Tally up the lines below that carry the word "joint", answering with the figure alone.

......

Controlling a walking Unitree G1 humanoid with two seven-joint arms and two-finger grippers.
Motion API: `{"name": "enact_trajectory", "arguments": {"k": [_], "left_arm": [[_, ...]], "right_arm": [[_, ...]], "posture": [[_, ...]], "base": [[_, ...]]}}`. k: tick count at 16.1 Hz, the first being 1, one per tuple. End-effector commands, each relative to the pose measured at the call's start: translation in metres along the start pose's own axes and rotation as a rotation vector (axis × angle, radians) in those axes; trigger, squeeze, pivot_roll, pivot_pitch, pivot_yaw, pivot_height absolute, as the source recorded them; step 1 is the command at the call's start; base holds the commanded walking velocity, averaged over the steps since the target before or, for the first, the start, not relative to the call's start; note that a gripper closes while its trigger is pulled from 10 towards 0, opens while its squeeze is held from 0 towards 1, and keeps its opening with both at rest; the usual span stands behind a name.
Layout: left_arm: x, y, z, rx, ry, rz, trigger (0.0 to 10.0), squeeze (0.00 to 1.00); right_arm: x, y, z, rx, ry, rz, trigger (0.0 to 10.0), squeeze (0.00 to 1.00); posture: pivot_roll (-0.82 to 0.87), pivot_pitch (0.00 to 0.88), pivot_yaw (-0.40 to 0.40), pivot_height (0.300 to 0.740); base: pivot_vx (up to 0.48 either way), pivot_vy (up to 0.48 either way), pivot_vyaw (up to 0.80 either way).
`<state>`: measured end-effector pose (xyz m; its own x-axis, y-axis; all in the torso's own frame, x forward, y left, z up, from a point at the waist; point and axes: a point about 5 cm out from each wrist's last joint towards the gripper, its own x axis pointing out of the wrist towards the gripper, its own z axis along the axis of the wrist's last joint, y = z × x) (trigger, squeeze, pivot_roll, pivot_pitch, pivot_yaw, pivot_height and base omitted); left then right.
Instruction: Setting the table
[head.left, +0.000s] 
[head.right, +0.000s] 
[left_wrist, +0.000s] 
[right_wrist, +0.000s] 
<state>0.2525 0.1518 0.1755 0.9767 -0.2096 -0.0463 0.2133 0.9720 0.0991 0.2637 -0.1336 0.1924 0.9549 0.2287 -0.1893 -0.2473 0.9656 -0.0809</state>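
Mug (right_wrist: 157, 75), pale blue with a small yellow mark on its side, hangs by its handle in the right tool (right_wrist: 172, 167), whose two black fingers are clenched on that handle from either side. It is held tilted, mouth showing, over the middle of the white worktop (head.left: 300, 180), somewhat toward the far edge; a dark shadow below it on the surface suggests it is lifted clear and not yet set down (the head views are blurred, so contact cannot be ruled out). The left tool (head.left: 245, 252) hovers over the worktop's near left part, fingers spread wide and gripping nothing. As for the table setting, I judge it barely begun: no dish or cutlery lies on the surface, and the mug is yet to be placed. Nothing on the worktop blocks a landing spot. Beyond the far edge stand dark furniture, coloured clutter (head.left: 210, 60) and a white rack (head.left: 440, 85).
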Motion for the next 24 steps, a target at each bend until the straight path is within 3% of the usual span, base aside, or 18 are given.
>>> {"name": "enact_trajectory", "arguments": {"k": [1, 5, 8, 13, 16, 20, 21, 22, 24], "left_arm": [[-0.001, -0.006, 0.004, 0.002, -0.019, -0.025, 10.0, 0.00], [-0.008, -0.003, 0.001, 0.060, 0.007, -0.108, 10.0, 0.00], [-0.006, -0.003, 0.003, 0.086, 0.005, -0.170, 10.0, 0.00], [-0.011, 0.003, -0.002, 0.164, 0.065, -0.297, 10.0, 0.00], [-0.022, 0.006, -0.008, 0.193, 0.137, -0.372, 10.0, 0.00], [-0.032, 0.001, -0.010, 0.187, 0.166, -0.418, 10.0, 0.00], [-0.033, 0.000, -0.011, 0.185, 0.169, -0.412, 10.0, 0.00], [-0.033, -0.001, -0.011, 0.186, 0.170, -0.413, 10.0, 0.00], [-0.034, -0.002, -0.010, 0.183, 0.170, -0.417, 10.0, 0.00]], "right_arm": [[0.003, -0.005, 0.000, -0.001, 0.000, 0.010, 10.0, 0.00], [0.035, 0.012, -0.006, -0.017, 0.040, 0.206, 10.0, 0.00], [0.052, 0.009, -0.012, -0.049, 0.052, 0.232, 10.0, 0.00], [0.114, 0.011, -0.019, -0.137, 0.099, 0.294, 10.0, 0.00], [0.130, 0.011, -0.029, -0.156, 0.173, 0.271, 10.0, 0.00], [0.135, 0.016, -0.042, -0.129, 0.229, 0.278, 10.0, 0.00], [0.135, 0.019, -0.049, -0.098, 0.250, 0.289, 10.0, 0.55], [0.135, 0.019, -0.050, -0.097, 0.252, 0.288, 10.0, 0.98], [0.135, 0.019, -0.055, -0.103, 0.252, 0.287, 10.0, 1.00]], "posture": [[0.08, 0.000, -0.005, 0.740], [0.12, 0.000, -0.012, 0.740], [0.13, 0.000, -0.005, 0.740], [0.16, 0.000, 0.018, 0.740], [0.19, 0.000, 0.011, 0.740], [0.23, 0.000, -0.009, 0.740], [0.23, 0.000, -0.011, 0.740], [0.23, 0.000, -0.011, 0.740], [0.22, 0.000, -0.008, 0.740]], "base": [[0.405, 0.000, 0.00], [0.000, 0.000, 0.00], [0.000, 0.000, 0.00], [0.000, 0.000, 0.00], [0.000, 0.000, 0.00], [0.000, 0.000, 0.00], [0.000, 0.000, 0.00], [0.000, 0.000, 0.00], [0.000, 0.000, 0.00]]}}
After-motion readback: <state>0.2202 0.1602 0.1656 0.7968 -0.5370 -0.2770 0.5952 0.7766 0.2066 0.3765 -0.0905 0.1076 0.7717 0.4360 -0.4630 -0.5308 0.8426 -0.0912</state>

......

■ Expected answer:
2